◆ What is expected: Everything from the line containing "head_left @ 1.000" through the line containing "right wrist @" in the listing below should be copied exactly, and nothing more.
##### Data block #####
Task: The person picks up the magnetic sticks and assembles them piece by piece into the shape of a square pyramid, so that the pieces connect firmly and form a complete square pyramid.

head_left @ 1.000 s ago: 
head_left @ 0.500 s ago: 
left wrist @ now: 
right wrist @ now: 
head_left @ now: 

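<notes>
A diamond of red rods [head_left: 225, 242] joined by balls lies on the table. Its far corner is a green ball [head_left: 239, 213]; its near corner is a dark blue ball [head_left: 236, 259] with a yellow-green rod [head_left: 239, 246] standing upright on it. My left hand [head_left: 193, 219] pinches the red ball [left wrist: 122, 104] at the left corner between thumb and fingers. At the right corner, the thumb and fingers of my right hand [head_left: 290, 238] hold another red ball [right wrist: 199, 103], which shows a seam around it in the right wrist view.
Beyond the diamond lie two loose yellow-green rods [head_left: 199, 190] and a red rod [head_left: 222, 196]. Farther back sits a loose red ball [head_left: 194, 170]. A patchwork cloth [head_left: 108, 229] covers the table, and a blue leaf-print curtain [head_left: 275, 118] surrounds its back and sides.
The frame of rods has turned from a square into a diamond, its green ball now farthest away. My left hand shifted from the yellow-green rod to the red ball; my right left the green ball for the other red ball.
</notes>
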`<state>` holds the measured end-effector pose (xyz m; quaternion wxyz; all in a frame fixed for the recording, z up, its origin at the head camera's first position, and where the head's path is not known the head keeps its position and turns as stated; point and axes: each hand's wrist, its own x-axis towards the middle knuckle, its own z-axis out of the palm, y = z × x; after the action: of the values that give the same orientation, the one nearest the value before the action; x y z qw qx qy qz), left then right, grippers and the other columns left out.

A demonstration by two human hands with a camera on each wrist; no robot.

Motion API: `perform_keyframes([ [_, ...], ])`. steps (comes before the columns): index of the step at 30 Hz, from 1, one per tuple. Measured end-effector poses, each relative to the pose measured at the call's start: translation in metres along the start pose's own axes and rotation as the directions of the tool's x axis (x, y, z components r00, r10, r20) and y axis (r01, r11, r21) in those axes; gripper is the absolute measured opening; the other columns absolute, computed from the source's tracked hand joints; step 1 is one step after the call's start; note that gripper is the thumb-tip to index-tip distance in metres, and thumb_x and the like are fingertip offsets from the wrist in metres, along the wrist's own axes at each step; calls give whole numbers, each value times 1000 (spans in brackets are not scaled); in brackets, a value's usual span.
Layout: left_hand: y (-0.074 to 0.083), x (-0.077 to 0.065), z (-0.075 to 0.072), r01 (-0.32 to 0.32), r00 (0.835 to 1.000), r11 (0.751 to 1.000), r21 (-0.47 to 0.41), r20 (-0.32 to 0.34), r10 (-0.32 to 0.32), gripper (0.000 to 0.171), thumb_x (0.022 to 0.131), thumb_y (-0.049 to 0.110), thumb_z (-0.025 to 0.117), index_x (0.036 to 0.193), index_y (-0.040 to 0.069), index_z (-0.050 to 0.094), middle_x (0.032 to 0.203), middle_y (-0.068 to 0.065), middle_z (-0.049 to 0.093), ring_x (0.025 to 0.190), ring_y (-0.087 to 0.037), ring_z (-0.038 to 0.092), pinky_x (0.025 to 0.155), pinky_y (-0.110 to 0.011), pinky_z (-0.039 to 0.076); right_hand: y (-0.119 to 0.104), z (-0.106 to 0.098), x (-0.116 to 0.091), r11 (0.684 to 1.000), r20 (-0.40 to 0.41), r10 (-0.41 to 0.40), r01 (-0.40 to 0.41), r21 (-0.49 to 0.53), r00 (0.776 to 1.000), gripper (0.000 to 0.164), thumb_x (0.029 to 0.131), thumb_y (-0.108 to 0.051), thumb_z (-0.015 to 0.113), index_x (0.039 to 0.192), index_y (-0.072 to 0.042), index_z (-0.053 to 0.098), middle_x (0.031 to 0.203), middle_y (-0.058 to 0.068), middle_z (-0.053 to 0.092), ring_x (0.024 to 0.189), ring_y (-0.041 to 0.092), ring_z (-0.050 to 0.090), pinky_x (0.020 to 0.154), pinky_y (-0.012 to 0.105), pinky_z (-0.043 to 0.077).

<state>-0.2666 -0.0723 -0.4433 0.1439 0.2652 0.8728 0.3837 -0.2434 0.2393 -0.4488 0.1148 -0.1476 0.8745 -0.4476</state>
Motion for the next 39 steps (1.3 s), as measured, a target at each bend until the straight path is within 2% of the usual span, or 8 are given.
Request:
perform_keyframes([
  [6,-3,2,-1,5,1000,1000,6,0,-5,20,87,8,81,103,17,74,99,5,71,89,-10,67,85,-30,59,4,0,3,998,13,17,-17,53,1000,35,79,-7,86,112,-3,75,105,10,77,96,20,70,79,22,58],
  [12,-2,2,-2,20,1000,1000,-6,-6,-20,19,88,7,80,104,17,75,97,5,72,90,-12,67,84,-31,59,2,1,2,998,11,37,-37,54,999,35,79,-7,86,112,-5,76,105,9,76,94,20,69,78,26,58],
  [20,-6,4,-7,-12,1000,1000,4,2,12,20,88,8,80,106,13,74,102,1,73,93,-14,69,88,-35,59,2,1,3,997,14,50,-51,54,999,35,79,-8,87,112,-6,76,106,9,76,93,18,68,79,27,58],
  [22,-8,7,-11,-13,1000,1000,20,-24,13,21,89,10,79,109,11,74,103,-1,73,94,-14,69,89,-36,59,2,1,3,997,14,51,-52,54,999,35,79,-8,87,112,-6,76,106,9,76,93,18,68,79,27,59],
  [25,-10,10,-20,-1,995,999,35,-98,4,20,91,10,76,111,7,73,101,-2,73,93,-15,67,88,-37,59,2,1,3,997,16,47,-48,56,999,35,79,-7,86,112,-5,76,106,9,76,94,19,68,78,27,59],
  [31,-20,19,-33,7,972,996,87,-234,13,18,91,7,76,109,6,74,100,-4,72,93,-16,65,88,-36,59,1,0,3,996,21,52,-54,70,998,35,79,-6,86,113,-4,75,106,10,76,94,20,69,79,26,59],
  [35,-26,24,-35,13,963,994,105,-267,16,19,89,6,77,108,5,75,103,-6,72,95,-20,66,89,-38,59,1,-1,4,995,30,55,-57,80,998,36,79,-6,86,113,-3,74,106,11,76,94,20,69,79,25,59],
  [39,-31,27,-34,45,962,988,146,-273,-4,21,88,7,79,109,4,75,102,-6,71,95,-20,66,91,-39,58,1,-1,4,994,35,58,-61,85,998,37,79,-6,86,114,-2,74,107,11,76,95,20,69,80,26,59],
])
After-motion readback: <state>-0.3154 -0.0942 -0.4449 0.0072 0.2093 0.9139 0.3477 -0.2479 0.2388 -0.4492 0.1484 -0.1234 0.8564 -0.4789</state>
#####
◆ Written solution:
head_left @ 1.000 s ago: 
head_left @ 0.500 s ago: 
left wrist @ now: 
right wrist @ now: 

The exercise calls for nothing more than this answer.